Neural Networks as a Basis for Genetics-Based Predictions
Traditionally, estimation of underlying genetic propensity for certain traits or diseases has been based on the use of single genetic variants identified to have a large effect on the outcome of interest. However, in the past 10 years, it has become increasingly clear that most complex traits are driven by a large number of genetic variations with small effects. As a result, polygenic scores (PGS) have become the focus of efforts to estimate genetic propensity. PGS are typically defined as a weighted linear combination of many small effect genetic variations. Thus, PGS do not take into account higher order interactions between variations, non-linear effects or interactions with environment. Practically, addressing these issues using standard statistical modeling techniques can be cumbersome. Neural networks provide an alternative and flexible paradigm by which to evaluate the efficacy of non-linear variations on PGS.
In this talk, I will first introduce the basic problem of identifying genetic variants associated with human traits and disease and show how we currently define PGS using data collected from research participants at 23andMe.

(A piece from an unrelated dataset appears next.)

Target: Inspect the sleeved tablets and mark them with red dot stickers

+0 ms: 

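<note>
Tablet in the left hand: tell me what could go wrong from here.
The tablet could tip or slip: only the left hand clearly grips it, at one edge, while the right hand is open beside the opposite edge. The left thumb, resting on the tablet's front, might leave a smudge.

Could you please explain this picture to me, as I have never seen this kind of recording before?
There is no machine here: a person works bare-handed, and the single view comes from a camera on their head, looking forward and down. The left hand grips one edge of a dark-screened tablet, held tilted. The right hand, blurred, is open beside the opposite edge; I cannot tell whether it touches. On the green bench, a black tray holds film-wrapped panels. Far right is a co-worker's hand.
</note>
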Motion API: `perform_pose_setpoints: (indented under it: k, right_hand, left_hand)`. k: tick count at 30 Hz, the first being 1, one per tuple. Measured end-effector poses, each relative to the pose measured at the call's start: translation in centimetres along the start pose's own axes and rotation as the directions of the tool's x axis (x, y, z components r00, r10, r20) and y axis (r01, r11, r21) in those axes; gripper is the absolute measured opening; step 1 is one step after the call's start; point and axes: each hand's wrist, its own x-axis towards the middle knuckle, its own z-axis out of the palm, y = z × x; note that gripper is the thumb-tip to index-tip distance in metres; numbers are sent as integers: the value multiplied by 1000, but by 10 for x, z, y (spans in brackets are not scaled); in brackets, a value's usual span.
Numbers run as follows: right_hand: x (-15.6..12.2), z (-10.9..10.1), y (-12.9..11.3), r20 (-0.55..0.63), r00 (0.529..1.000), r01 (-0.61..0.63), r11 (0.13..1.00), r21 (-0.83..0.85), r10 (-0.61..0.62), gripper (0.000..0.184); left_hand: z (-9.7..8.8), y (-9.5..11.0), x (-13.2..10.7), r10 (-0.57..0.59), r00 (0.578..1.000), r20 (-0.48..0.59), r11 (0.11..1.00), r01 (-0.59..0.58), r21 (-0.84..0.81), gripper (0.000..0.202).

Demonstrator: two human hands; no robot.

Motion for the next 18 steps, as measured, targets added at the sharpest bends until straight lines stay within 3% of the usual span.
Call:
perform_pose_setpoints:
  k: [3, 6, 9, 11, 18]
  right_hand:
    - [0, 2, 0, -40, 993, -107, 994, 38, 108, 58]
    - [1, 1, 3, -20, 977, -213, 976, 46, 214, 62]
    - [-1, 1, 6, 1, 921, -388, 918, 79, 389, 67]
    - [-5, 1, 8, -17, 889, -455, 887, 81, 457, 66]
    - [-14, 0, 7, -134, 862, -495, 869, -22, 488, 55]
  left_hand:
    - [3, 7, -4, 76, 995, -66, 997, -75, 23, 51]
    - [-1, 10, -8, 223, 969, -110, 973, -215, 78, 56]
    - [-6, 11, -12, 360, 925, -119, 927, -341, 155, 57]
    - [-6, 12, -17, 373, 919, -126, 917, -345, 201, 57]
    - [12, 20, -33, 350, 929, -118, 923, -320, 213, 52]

Next, I will show how the state of the art process for defining PGS is amenable to a translation to deep neural networks and propose a network architecture that can be used for multiple outcome genetics based predictors. I will present preliminary results for predictions of weight and height that incorporate genetics, population ancestry and environmental and lifestyle factors such as exercise frequency and eating behavior and show how these neural network predictions stack up against regression and machine learning models. Finally, I will conclude with a brief overview of some of the open problems motivated by issues such as missing and longitudinal data
Nick Furlotte is a Senior Scientist at 23andMe, where he works with a small team focused on developing the next generation of the company’s consumer health platform. This R+D team develops predictive models for human traits and diseases that incorporate genetics, lifestyle and environment. His work is a mix of classical statistical genetics, epidemiology, machine learning and product development. Nick earned his PhD in Computer Science from UCLA and holds an MS in Bioinformatics and BS in Computer Science both from The University of Memphis.